WORK REQUIRED: From the data, return each line holding the word "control".
Segment Start: EXCERPTED DATA
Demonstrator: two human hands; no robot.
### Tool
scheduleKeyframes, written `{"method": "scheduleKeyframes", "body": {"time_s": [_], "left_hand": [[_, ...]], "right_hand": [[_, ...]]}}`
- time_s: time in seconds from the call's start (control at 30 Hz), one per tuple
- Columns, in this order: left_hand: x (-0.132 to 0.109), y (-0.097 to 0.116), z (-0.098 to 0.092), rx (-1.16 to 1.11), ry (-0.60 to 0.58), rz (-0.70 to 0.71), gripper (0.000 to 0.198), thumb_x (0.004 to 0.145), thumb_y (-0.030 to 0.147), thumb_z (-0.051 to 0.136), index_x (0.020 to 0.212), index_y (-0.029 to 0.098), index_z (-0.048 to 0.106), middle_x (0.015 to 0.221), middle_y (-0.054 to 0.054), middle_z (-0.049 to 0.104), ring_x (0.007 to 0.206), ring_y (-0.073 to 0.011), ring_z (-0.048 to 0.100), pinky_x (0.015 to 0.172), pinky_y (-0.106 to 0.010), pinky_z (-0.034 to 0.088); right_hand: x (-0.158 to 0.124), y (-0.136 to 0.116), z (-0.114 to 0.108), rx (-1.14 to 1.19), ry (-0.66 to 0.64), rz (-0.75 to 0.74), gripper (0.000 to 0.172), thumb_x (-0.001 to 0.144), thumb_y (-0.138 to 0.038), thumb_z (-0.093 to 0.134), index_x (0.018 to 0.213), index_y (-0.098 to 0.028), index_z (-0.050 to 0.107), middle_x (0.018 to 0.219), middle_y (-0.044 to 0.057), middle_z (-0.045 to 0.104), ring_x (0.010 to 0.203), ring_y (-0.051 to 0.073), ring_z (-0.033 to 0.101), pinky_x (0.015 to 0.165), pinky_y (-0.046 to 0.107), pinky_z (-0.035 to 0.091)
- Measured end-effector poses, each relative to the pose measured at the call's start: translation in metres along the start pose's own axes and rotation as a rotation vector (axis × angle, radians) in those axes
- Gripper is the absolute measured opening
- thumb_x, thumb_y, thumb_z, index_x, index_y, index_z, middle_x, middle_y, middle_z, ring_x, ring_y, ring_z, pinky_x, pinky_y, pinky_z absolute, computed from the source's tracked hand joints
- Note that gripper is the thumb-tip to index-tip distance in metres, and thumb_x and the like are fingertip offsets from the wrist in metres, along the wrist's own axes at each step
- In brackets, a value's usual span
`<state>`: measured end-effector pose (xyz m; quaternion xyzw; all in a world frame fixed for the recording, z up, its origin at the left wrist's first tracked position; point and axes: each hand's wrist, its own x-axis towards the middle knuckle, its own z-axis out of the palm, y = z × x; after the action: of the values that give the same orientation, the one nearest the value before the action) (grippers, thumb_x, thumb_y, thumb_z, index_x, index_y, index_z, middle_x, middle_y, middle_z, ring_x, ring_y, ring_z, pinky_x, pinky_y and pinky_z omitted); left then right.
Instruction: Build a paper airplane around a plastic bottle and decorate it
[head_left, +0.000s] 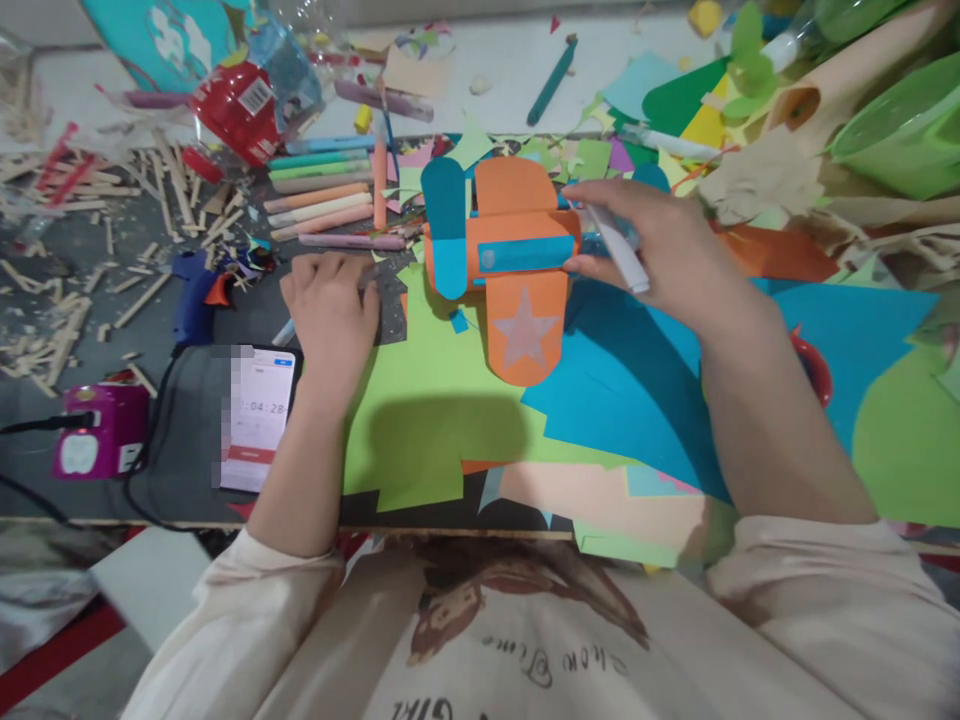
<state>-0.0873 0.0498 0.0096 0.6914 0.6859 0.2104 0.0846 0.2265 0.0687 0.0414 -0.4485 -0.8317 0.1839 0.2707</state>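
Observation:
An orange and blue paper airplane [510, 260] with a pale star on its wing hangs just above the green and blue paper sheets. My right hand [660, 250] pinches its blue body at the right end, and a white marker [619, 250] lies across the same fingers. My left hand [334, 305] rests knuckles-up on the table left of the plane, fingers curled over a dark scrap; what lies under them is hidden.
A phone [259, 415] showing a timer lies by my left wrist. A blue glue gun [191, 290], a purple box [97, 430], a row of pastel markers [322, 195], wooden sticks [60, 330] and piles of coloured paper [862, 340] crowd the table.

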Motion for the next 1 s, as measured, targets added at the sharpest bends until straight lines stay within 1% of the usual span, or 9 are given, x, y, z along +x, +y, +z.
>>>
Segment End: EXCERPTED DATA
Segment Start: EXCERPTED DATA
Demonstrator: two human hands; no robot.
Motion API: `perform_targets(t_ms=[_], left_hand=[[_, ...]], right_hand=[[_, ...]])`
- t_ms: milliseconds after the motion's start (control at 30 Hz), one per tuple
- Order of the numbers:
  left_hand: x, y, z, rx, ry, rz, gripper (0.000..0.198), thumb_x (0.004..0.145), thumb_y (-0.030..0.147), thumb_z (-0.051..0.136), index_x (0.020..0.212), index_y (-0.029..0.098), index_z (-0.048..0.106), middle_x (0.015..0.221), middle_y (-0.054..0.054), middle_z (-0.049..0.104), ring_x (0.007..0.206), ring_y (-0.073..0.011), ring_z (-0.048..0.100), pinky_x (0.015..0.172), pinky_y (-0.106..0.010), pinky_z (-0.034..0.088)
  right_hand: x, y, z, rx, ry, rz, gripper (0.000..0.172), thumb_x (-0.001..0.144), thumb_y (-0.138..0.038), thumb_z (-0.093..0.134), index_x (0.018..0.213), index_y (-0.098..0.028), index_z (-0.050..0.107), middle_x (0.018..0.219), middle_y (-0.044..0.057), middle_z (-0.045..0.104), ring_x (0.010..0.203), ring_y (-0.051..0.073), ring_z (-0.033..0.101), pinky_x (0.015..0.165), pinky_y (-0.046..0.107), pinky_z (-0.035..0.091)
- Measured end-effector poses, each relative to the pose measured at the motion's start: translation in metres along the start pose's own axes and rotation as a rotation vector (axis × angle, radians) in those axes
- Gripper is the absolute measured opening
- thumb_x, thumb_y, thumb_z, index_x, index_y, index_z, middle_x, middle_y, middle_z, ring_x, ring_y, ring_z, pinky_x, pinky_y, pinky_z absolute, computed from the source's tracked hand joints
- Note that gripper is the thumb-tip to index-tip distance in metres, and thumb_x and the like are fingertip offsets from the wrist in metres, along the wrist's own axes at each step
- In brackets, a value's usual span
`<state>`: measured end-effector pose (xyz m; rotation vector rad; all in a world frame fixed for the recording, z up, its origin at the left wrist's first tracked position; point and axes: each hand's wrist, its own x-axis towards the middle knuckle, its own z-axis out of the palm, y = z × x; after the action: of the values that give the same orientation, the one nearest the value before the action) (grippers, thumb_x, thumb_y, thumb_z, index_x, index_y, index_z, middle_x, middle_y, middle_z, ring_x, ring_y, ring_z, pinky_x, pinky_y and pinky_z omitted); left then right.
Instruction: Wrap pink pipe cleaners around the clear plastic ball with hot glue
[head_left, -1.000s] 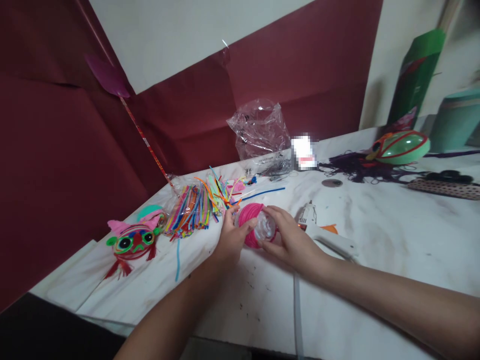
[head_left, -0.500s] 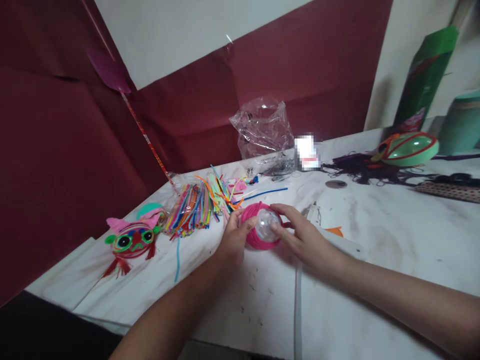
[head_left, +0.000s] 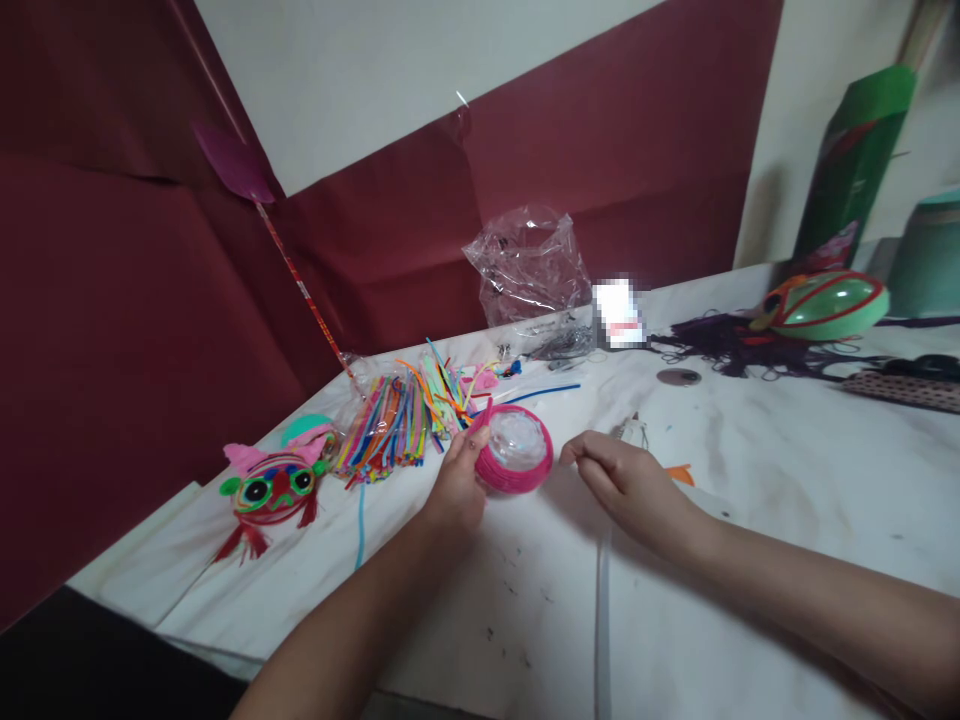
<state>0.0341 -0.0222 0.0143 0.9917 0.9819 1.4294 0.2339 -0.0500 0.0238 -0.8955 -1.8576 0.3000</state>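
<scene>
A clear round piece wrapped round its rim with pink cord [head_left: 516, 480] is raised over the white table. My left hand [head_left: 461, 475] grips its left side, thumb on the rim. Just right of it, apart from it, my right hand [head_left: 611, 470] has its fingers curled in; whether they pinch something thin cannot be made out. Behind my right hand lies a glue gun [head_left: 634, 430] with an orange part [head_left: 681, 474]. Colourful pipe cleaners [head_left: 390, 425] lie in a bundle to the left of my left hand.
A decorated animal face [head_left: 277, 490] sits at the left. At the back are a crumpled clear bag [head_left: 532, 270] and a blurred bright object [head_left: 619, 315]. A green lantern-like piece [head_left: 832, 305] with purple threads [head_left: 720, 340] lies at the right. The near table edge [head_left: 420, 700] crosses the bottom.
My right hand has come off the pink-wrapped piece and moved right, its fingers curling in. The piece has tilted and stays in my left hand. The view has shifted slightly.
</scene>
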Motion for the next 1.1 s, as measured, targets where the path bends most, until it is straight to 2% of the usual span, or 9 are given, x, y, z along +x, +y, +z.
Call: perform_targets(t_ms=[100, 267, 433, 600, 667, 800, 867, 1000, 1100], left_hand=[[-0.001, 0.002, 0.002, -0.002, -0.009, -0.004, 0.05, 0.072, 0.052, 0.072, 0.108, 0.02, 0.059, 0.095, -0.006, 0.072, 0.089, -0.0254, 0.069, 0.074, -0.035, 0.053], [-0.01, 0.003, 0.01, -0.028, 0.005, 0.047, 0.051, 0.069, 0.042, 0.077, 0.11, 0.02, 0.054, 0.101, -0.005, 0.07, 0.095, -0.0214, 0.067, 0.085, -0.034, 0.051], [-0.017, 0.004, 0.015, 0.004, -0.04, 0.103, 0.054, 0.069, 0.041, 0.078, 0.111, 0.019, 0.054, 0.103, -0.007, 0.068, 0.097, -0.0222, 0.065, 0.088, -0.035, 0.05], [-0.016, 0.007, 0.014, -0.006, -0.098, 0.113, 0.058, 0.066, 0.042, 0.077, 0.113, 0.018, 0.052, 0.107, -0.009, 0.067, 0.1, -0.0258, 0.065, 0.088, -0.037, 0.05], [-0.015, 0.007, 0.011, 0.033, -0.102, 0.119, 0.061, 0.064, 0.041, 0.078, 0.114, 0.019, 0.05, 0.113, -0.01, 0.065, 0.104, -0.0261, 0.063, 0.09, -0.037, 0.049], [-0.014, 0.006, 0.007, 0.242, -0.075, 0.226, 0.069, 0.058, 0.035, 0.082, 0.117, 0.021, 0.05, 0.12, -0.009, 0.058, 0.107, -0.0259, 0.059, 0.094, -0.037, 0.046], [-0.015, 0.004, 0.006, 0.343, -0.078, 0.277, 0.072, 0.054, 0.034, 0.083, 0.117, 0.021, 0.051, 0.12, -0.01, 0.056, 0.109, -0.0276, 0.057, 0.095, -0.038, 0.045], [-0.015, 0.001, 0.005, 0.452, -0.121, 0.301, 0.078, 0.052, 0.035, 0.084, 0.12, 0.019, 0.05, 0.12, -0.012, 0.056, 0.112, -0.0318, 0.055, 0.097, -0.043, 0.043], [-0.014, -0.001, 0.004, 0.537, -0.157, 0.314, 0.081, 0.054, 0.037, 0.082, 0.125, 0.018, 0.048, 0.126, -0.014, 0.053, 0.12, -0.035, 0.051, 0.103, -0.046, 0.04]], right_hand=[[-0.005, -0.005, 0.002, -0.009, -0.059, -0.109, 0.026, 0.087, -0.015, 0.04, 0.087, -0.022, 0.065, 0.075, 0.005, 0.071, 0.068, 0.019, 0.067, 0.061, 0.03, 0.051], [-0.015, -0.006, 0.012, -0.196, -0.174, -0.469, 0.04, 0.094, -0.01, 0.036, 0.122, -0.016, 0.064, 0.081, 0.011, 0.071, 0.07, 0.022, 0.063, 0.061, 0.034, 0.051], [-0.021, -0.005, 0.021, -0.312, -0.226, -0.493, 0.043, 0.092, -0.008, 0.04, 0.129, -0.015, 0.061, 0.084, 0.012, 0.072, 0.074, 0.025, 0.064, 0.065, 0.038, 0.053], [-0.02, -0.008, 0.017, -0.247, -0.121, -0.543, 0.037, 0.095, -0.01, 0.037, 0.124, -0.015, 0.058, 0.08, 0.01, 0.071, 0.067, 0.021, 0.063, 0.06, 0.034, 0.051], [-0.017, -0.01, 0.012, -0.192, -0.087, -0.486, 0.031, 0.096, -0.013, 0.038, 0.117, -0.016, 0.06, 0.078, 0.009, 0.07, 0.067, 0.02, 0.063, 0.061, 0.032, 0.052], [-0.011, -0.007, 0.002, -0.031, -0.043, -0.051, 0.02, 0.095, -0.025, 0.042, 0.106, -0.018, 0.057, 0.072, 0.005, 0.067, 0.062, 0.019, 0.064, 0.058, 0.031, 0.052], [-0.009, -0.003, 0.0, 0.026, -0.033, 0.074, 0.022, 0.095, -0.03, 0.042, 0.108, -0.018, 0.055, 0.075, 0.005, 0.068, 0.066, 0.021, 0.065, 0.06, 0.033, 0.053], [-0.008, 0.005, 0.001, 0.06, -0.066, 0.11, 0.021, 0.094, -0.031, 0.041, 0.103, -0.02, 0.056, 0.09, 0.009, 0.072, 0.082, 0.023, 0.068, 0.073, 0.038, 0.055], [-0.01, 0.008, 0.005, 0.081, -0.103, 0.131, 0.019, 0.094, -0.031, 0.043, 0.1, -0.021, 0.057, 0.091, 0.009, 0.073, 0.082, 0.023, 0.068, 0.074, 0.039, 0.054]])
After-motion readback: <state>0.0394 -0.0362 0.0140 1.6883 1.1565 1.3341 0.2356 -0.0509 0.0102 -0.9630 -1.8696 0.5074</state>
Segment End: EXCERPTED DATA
ANSWER BELOW:
- time_s: time in seconds from the call's start (control at 30 Hz), one per tuple
- t_ms: milliseconds after the motion's start (control at 30 Hz), one per tuple

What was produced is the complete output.